Sénégal : la majorité présidentielle divisée après le report des élections

Kinshasa, 7 février 2024 (ACP).- La ministre d’Etat en charge de la Santé a exprimé son désaccord avec la décision du parlement à propos du report des élections du 25 février pour le 15 décembre 2024, a-t- on appris de source officiel cité par les médias internationaux.

« J’estime que l’acte posé par notre parlement ce jour concernant le report de la présidentielle est une violation flagrante de notre charte fondamentale. Le Sénégal mérite de voir son calendrier républicain respecté », a déclaré Awa Marie Coll Seck, ministre d’Etat en charge de la santé.

Après la démission dès samedi soir du secrétaire général du gouvernement, c’est au tour d’autres de marquer leur désapprobation dont la ministre d’Etat, ministre sénégalais de la Santé, Awa Marie Coll Seck, qui a intimé que « notre processus électoral reste à parfaire ».

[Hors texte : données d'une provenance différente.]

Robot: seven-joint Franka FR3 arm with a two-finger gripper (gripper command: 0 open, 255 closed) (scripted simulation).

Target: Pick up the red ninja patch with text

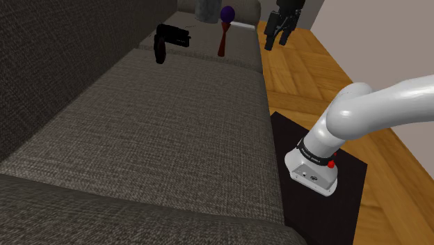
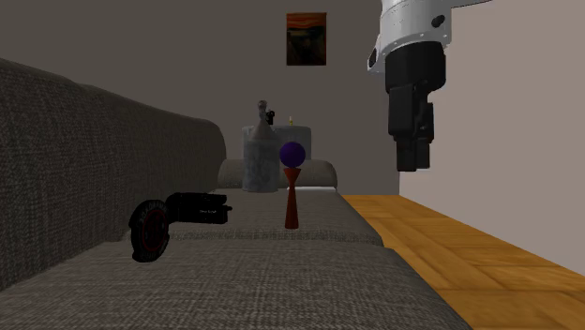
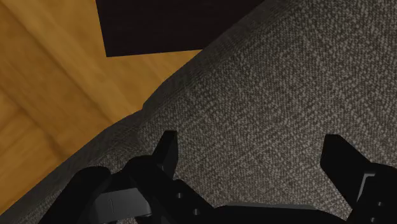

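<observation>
A dark round patch with a reddish rim (image 2: 148, 232) stands on edge on the sofa seat, leaning against a black boxy object (image 2: 197, 208). The shoulder view shows the patch (image 1: 161, 50) far up the seat, by the backrest. My black gripper (image 1: 276, 40) hangs in the air over the sofa's front edge, well off to the shoulder view's right of the patch. It also shows high at the right of the second exterior view, gripper (image 2: 411, 161) pointing down. In the wrist view the gripper (image 3: 254, 159) is open, its fingers (image 3: 167, 149) apart over bare grey cushion, holding nothing.
A purple ball on a red stem (image 2: 292, 187) stands upright on the seat near the patch. A grey vase-like piece (image 2: 263, 155) sits behind it at the sofa's far end. Wooden floor (image 1: 313, 76) borders the seat edge. The black stand (image 1: 327, 202) is by the sofa.
</observation>
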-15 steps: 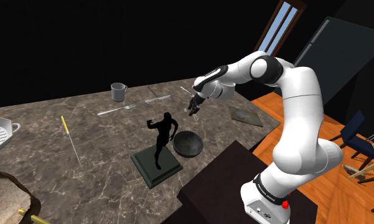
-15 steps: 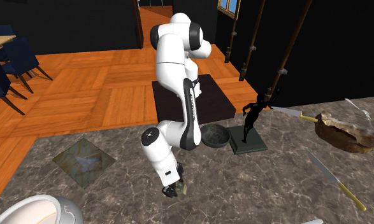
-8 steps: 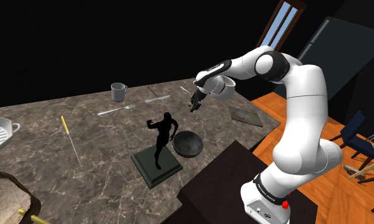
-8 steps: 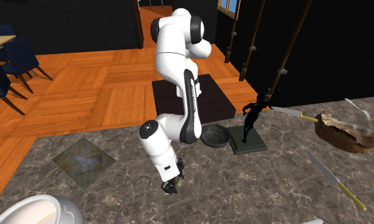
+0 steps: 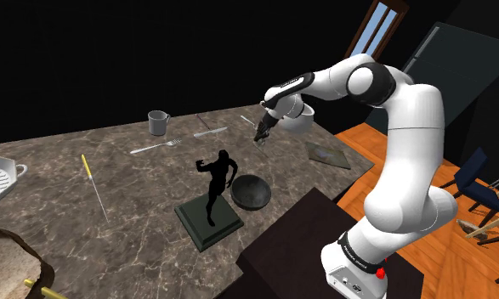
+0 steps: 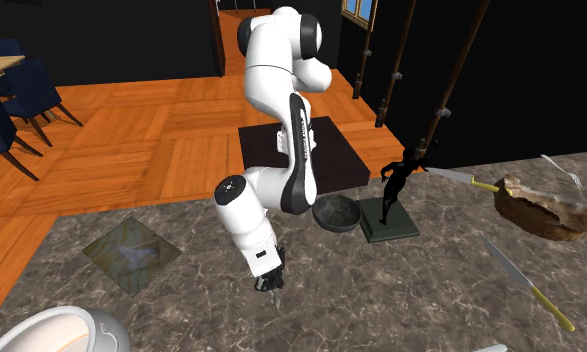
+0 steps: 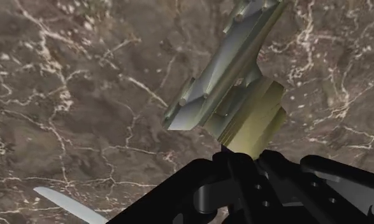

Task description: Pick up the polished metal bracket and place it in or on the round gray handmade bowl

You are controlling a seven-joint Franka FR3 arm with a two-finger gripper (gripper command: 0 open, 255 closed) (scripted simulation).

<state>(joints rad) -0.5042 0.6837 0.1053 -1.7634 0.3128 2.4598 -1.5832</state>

D’une part, une députée a voté contre le projet de loi de reporter la présidentielle. Il s’agit d’une parlementaire de la coalition au pouvoir, Benno Bokk Yakaar. Autant de signes qui montrent que le report du scrutin est loin de faire l’unanimité et risque même de diviser un peu plus le camp de la majorité.

D’autre part, d’autres ont félicité le report du scrutin, comme le Parti démocratique sénégalais (PDS). Pour Mamadou Lamine Thiam, président du groupe parlementaire du PDS, il n’était pas possible de faire autrement au vu de nombreuses irrégularités qui ont marqué le processus de sélection des candidats. Selon lui, il faudrait même aller plus loin et établir un nouveau Conseil constitutionnel.

La Cédéao hausse le ton

La Commission de la Cédéao a publié mardi dernier un nouveau communiqué dans lequel elle déconseille toutes actions qui pourrait aller à l’encontre de la Constitution du pays et encourage de « toute urgence des mesures nécessaires pour rétablir le calendrier électoral sénégalais ».

Abuja n’avait pas encore saisi, non plus, que le vote des députés de la majorité présidentielle et de ses alliés de circonstance permettrait à Macky Sall de prolonger son mandat jusqu’au 15 décembre 2024.

Dans son nouveau communiqué, la Commission tente malgré tout de ménager les susceptibilités des deux camps qui s’opposent à Dakar en proposant d’accompagner le Sénégal à maintenir sa tradition démocratique.

Une façon de remettre en cause l’argumentaire utilisé par le président Macky Sall qui parle d’une crise institutionnelle grave due à des dysfonctionnements trop nombreux dans le processus électoral et qui mériterait donc que les élections soient reportées.